Aseguró que se hizo una encuesta por parte de una organización en donde se evidenció que aproximadamente 67 personas LGBTIQ+ en Colombia les han tratado de inculcar que deben cambiar sus maneras de pensar, de ser y de sentir.
“Este es un dato que es importante para que trabajemos sobre el y luego hay un porcentaje de ese que pasó por estás mal llamadas de reconversión y mucha gente se
siente conflictuada internamente y esto ha generado muchos casos de intentos de suicidio, la vida y el respeto deben estar por encima y no debemos tener miedo de ser quienes somos y a aceptar a nuestras familias como son”.
¿Si se descubre a alguien que practica estas terapias puede acarrear algún castigo?
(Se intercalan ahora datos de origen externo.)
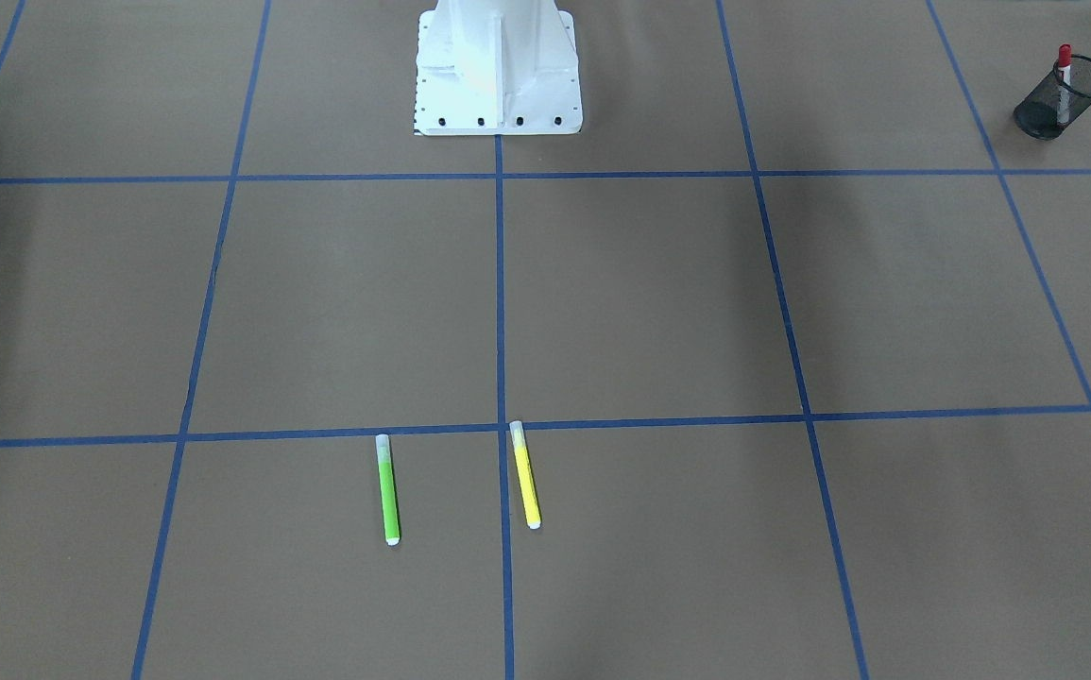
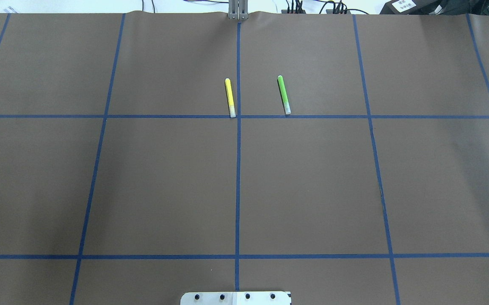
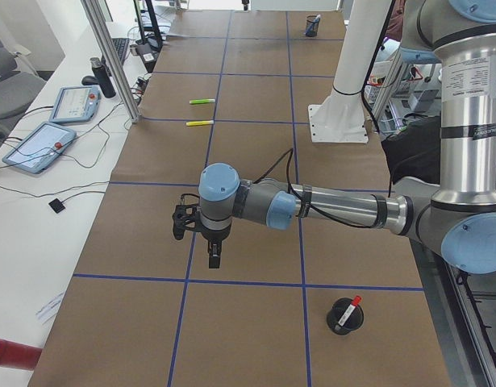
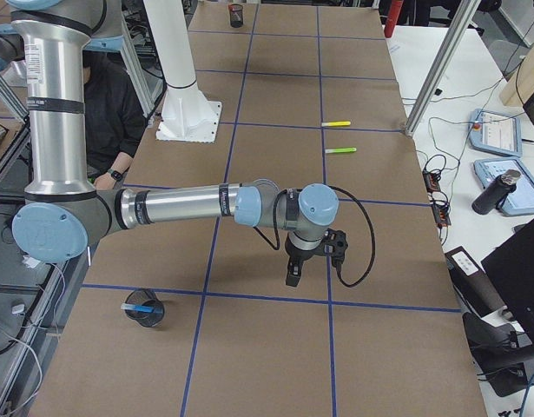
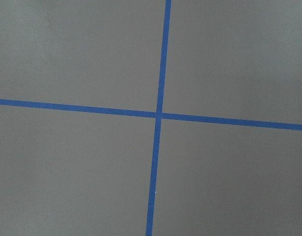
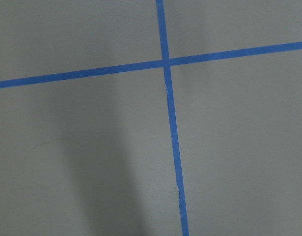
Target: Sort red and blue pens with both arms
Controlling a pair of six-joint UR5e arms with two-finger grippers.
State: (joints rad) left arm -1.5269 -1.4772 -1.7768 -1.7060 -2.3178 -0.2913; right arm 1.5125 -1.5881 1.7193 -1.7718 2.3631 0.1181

“Precisamente lo que se está buscando es que se prohíban estas terapias de reconversión, por supuesto, si se encuentra que se están evidenciando, efectivamente tiene que existir algún tipo de castigo o sanción. Sobre todo que la gente sepa que somos una Colombia en donde tenemos que caber todos y todas”.
Por el momento, quien incurra en estas prácticas no tiene ninguna repercusión legal, puesto que no está regulado.
¿Se plantea sancionar a padres y madres cuando obliguen a sus hijos a recibir estas terapias?
“Lo que estamos planteando en caso de los padres y madres, es que no lleguen a esas circunstancias, también se debe tener toda una pedagogía cultural para que no tengamos que llegar a decirle a los padres que sometieron a sus hijos a un caso de tortura, esos casos hay que evitarlos para no llegar a sanciones tan fuertes, sino que se prevengan”.
La parlamentaria también expresó que en la actualidad existen personas LGBTIQ+ que son sometidas a maltratos, violaciones, tortura y violencia forzada, bajo laexcusa de que deben ser “curadas”, por lo que urge que este proyecto se haga realidad. Cabe destacar que esta es la segunda vez que se intenta dar trámite al proyecto de ley en el Congreso, la primera se dio en la legislatura pasada, bajo el liderazgo del ex representante Mauricio Toro, quien en su momento argumentó que una de cada cinco personas LGBTIQ+ y una de cada tres perteneciente a la comunidad Trans, podría llegar a ser sometida a una de estas llamadas terapias de curación.
El proyecto contó con el visto bueno de las diferentes organizaciones de la comunidad, el apoyo de 58 congresistas y entrará para un trámite por la Comisión Séptima de la Cámara.
En la actualidad, países como Francia, Canadá, Alemania, Brasil, Chile, Ecuador y Malta, han prohibido las mal llamadas ‘terapias de conversión’.